- Born: Milada Benešová 31 May 1884 Beroun, Bohemia, Austria-Hungary
- Died: 1 December 1963 (aged 79)
- Known for: Painting

= Milada Špálová =

Czech painter (1884–1963)

Milada Špálová (née Benešová; 1884 – 1963) was a Czech painter.

==Early life==
Špálová was born on 31 May 1884 (some sources say 30 May) in Beroun, Bohemia, Austria-Hungary (now the Czech Republic). Her parents were Jan and Aloisia Beneš (née Vocloňová) and she was the third of four children. Due to her father's profession, the family moved frequently. Although born in Beroun, Špálová spent her early childhood in Turnov, living with her aunt and uncle, who were childless. Many of her later paintings were to show scenes from the Turnov area, such as the Kost Castle and the Trosky Castle. In 1899, she returned to Prague with her family. Between 1900 and 1905, she studied at the School of Applied Arts in Prague under Josef Schusser. She completed her studies in Munich, studying figurative painting with Walter Thor.

==Artistic career==
Back in Prague, she joined the Artěl cooperative of artists, founded in 1908. The first major exhibition she participated in was one in Turnov, which took place in 1911. After that, several other successful individual and many group exhibitions followed. She was an early member of the Central Association of Czech Women, and a permanent member of its Fine Arts Department, known as the Circle of Women Artists. On 24 June 1915, she married František Špála, the brother of the painter, Václav Špála. Less than a year after the wedding, they had their first child, Milena. In the same year, 1916, she ended her involvement with Artěl, but she still maintained her artistic ambitions.
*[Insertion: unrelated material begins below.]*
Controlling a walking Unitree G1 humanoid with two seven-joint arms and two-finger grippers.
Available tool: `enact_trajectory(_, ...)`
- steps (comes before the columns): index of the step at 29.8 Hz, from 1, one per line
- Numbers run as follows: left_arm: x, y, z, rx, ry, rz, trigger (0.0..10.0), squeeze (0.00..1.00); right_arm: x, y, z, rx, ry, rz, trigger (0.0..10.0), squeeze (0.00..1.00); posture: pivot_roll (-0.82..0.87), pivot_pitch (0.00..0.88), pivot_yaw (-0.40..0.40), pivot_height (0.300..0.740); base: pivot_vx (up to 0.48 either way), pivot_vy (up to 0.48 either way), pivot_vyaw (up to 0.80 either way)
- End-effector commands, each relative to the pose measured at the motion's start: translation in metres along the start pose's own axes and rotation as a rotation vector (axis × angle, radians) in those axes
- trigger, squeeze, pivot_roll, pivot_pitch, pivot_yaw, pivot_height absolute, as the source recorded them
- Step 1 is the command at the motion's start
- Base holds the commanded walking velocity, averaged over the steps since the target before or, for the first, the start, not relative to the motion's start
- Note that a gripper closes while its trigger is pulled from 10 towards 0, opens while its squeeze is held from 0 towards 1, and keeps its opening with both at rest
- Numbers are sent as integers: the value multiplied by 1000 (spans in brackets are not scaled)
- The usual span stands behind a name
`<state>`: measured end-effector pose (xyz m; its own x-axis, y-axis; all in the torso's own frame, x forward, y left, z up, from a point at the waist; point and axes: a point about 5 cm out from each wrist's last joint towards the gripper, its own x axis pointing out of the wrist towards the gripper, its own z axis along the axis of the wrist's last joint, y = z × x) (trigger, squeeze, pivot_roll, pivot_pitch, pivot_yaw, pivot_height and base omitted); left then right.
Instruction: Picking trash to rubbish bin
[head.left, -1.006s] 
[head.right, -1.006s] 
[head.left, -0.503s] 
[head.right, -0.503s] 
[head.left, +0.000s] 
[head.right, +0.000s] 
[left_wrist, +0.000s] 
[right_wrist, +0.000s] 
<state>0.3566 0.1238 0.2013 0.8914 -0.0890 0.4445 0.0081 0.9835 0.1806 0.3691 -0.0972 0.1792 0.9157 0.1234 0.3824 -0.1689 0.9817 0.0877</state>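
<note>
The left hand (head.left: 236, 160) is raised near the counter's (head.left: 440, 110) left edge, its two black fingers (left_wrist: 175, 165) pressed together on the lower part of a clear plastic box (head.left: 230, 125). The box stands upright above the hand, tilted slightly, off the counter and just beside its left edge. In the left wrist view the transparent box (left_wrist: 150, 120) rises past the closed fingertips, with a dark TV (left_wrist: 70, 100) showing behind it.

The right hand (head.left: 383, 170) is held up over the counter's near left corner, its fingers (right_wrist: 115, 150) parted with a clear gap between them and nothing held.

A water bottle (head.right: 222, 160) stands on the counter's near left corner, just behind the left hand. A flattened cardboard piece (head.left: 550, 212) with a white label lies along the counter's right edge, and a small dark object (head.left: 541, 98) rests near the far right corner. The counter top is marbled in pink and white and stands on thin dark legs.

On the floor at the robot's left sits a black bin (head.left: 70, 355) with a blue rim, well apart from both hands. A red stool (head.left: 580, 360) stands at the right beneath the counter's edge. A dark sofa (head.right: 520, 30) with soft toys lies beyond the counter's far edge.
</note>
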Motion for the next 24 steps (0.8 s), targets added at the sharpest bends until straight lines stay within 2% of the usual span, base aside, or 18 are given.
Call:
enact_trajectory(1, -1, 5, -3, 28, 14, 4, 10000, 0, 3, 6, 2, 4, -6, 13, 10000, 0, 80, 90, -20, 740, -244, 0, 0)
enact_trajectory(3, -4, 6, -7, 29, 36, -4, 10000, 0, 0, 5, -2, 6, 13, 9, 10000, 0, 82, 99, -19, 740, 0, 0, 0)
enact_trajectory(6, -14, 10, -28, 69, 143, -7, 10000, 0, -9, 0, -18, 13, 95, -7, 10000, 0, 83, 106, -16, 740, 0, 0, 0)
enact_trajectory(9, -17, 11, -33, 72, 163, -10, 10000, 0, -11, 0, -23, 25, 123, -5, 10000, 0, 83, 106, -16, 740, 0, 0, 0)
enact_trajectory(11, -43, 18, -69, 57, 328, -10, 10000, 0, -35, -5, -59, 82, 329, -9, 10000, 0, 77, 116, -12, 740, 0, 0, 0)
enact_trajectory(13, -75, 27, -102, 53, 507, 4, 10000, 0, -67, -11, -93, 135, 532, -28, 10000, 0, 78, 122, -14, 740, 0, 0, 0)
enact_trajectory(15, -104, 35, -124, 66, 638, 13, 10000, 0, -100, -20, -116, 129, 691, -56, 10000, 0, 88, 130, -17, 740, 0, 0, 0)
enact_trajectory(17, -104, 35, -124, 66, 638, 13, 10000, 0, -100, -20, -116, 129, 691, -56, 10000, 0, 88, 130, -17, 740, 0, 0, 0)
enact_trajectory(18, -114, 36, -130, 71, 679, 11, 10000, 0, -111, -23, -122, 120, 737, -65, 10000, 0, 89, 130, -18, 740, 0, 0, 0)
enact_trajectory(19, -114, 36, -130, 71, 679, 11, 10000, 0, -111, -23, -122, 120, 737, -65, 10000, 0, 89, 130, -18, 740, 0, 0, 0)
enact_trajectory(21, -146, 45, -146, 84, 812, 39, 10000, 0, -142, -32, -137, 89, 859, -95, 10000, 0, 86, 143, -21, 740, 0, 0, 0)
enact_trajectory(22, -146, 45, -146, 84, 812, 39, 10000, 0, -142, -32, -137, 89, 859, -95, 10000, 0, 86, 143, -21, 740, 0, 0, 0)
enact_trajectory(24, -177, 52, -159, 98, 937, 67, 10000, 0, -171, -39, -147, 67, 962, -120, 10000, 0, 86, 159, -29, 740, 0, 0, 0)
Špálová lived in Transcarpathia in Ukraine with her family between 1919 and 1938, where her husband, a trained locksmith and blacksmith who spoke Russian well, worked as the director of a vocational school in Sevljuš and as an inspector of other vocational schools. At this time the region of Ukraine was under Czechoslovak rule. The family's living conditions gave Špálová adequate space for her work, and she began to concentrate more on still lifes, particularly of fruit. Other local painters included Adalbert Erdeli and Jossyp Bokschaj. In 1933, Špálová and family moved to Uzhhorod in Ukraine, living there until 1938. There was already an association of local artists, mostly Czechs, in the area and Špálová joined this association, as did her student, Anna Lánczyová. The association had its debut exhibition in 1934 where she presented her flower still lifes. In February 1937, she was among those from Czechoslovakia to exhibit in Les femmes artistes d'Europe, the first international all-woman art show in France, held at the Jeu de Paume in Paris.

==Works==
Partly due to the time she spent in the Ukraine, very few of Špálová's works are found in Czech galleries. However, her art has been widely available on the commercial art market. Her oil paintings included clean, simply composed still lifes, using traditional objects of fruit and flowers. A great love for the countryside, especially that of Ukraine, is reflected in her landscapes. She also did watercolours and, in 1925, participated with two works in the Second International Watercolour Exhibition, held in Milan. More commercially, she did drawings for magazines, primarily those aimed at women. Other works include two wooden dolls from 1920, which are held by the Museum of Decorative Arts in Prague.

==Exhibitions==
Špálová held three solo exhibitions and contributed to numerous joint exhibitions, almost all of which were held in what was then Czechoslovakia. She frequently contributed to the exhibitions of the Circle of Fine Artists, usually held at the Municipal House in Prague, and also showed at exhibitions devoted solely to women's art.

==Later life and death==
As a result of the Nazi occupation of Czechoslovakia, the family was forced to return to Prague in 1939. A year later, her son, Vratislav, died. After the war, she continued to exhibit with the Circle of Fine Artists. In 1956, she moved permanently to Liberec and in 1959, on her 75th birthday, an exhibition of her works was held in that city. She died on 1 December 1963.